May 23, 2013
POLITICS AND the PRESSSaturday, March 16, 2013
Argentina in the good news
Pope takes agenda to different level
by Marcelo J. García
For the Herald
Argentina entered globalization this week. The historic election of Jorge Bergoglio as Pope Francis is arguably the first time in (recent?) history the country makes it to the headlines around the globe in a positive rather than a negative spin — soccer excluded.
Argentina had never had such a globalized media moment of its own before. Other similar minutes of global fame were unfalteringly associated with tragedy and/or chaos: the “dirty war,” the Malvinas War, the Israeli Embassy bombing, the AMIA bombing, the 2001 economic meltdown with its five-presidents-in-the-week’s political comedy, the debt default, and the like. No news is good news in the post-Westphalian world, unless you score a job with clout in one of the few global institutions on Earth. One of them is the Catholic Church.
Argentina and good news at a global level had been odd partners until this week. If international politics is made of national reputations as well as money and force, the election of an Argentine pope should be regarded as good news for politicos of all parties here, as the pope now becomes a figure of a worldwide standing who will carry the name of Argentina wherever he goes.

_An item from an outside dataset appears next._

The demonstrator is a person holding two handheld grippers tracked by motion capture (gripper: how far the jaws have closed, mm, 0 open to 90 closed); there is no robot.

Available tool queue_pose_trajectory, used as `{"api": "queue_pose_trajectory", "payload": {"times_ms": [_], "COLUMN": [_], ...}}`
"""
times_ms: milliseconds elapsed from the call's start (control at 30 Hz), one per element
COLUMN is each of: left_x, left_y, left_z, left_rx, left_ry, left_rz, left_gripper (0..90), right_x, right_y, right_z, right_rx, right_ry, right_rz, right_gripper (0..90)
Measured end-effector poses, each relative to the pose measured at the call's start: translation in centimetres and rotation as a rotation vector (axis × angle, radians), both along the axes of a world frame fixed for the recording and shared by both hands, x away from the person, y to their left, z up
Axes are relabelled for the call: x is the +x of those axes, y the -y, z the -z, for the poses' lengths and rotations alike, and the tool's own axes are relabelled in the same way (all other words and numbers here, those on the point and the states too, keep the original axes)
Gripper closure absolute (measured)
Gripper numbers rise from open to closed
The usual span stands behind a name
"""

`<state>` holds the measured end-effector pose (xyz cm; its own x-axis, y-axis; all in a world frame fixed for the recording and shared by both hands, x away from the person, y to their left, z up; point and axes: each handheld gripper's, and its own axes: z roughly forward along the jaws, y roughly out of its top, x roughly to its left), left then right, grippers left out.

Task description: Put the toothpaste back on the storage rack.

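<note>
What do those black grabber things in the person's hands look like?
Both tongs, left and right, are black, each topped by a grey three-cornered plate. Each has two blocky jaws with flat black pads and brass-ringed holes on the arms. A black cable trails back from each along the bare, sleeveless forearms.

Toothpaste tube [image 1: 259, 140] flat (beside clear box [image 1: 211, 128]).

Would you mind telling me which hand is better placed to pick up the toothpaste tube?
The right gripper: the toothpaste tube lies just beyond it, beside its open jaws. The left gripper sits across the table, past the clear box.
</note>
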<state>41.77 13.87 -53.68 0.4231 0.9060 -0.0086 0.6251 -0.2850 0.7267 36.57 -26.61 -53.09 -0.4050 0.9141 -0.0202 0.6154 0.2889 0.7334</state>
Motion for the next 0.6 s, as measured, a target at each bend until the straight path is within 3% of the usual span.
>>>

This was not immediately understood across the board though. But it was some media rather than most politicians who could not tell history from story this time.
The Bergoglio appointment amounts to a game-changer in the way the nation is perceived globally. Global agendas are difficult to track down in local media. Issues like climate change, trade negotiations of even global currency markets do not translate well into people’s daily lives. Globalization, for all it is talked about, is hardly ever found in the local press. Even the international institution par excellence, the United Nations, behaves like a compilation of national States rather than a global bureaucracy and its political influence, since its very inception, has been dwarfed by the frequent stalemate of its only deciding body, the Security Council.
On the contrary the Catholic Church can, every once in a while, deliver an absolute media moment like the one on Wednesday, which had billions of viewers glued to the TV in almost every corner of the world — except for the rising giant China, where the Catholics are only a tiny minority.
When a global agenda sets in a country like Argentina, where news navel-gazing is the norm, it is difficult to adapt. In the show of polarized media and politics, Archbishop Bergoglio had been labelled by critic as a conservative who opposed sexual rights reforms as head of the Argentine Church and who allegedly worked behind the curtains to unite a fragmented opposition. His role during the military dictatorship has also been put to question. In a regional picture, pro-government minds have said his appointment is an attempt by the Vatican to harm left-leaning populist governments in Latin America, in what would be a revival of John Paul II’s influence in the collapse of the Communist World in the late 1980s. “Oh, My God,” was the doom-mongering headline on the front-page of Página/12 announcing Bergoglio’s election. From the other side, a columnist in the daily Clarín noted that the new pope was announced on Wednesday, March 13, which happens to be Santa Cristina in the Catholic calendar of saints.
But certain incapability by the government’s main media talking heads to separate a petty local political entertainment from the vaster global agenda seems to have driven a wedge in what is most of the times a single narrative in the Kirchnerite movement, starting from President Cristina Fernández de Kirchner herself. The President tweeted a quick written statement congratulating Bergoglio and spoke well about the new pope on the same evening of his appointment — apparently holding no grudges over past political disputes. The President’s office was also quick to announce that the head of state would fly to Rome this weekend to attend Tuesday’s installation. But many of her followers do not seem eager to accept the government line this time. The tension was evident for everyone to see during Thursday’s 678, the diehard pro-government primetime talk show on State television, when the lieutenant governor of Buenos Aires, Gabriel Mariotto, expressed hopes about the prospects for “this popular and deeply Peronist” pope, much to the disagreement of the programme’s staff panellists. Getting stuck in the domestic agenda to discuss the new pope was “trivial,” Mariotto told the ultra-Kirchnerite journalists. In your face!
Mariotto was also quick to mention the fact that Bergoglio and the Argentine Catholic Church leadership had supported the 2009 Broadcasting Law. Mariotto was the mastermind and main promoter of the bill. The Catholic Church has a sound communications policy and machine, here and elsewhere. Bergoglio is taking the reins of the Vatican at a time of growing tension between the Holy See and the mainstream press, as it was discussed here upon Benedict XVI’s resignation (www.buenosairesherald.com/article/124301/benedict-xvi-in-678). Were Francis willing to continue to escalate a war on the media after his honeymoon is over, his Argentine background could serve him well.